WHAT YOU ARE ASKED TO DO
Return exactly the run of lines that begins at the line containing "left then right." and ends at the last line of the material below; pictures stay out.

RAW DATA
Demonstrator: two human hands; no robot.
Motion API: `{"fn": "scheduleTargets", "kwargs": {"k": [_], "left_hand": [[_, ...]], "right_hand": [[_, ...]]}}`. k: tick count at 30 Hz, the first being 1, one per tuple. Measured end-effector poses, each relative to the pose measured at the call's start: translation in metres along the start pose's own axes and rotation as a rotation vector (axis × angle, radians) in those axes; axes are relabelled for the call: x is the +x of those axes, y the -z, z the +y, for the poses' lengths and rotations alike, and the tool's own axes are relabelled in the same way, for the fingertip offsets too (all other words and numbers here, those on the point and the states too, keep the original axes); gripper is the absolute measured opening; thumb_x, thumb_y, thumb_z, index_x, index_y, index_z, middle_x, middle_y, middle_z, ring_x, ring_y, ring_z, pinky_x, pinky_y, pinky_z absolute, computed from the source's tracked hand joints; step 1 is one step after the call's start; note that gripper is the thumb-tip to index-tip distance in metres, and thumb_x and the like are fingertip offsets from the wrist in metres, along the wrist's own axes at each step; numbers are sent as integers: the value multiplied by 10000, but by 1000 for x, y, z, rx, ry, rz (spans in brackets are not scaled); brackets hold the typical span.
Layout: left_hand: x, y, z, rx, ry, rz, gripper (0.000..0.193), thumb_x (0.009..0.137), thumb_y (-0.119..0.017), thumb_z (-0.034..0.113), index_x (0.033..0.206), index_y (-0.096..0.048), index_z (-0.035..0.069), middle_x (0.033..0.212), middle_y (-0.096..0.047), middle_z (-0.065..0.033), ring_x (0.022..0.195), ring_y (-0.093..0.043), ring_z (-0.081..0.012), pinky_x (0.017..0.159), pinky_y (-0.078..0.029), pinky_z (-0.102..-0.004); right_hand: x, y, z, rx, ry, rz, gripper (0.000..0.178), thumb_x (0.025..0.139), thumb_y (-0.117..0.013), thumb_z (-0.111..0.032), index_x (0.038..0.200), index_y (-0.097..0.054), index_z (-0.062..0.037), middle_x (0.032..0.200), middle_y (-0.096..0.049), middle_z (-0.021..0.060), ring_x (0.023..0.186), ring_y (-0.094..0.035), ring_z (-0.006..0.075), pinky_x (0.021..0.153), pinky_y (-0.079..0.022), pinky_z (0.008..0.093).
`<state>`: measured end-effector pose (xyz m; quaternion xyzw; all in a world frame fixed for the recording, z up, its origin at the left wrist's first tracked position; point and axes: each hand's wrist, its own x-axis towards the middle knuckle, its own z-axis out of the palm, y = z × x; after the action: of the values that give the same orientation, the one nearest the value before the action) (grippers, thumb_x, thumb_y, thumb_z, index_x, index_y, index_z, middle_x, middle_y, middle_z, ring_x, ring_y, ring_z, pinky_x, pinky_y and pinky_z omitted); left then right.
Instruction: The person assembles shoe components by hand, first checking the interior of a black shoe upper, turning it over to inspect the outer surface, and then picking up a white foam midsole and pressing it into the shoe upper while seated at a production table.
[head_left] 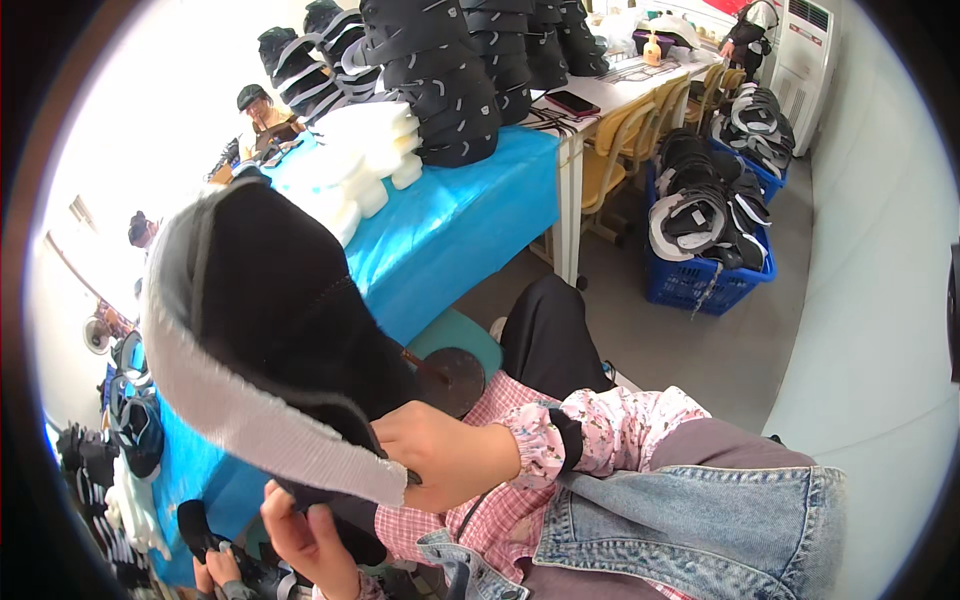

EXERCISE ANSWER
`<state>`: measured end-effector pose (xyz m; quaternion xyzw; all in a world frame fixed for the recording, z up, its origin at the left wrist's first tracked position; point and axes: each hand's wrist, its own x-axis towards the middle knuckle, its own z-axis out of the palm, y = z × x; after the action: of the values that give the same orientation, the one nearest the value before the action) (grippers, thumb_x, thumb_y, thumb_z, index_x, index_y, index_z, middle_x, middle_y, middle_z, ring_x, ring_y, ring_z, pinky_x, pinky_y and pinky_z omitted); left then right.
Instruction: The person assembles shoe components by hand, first checking the interior of a black shoe upper, turning it over to inspect the outer surface, and then picking up a white foam midsole and pressing it into the shoe upper while seated at a production table.
[head_left] 

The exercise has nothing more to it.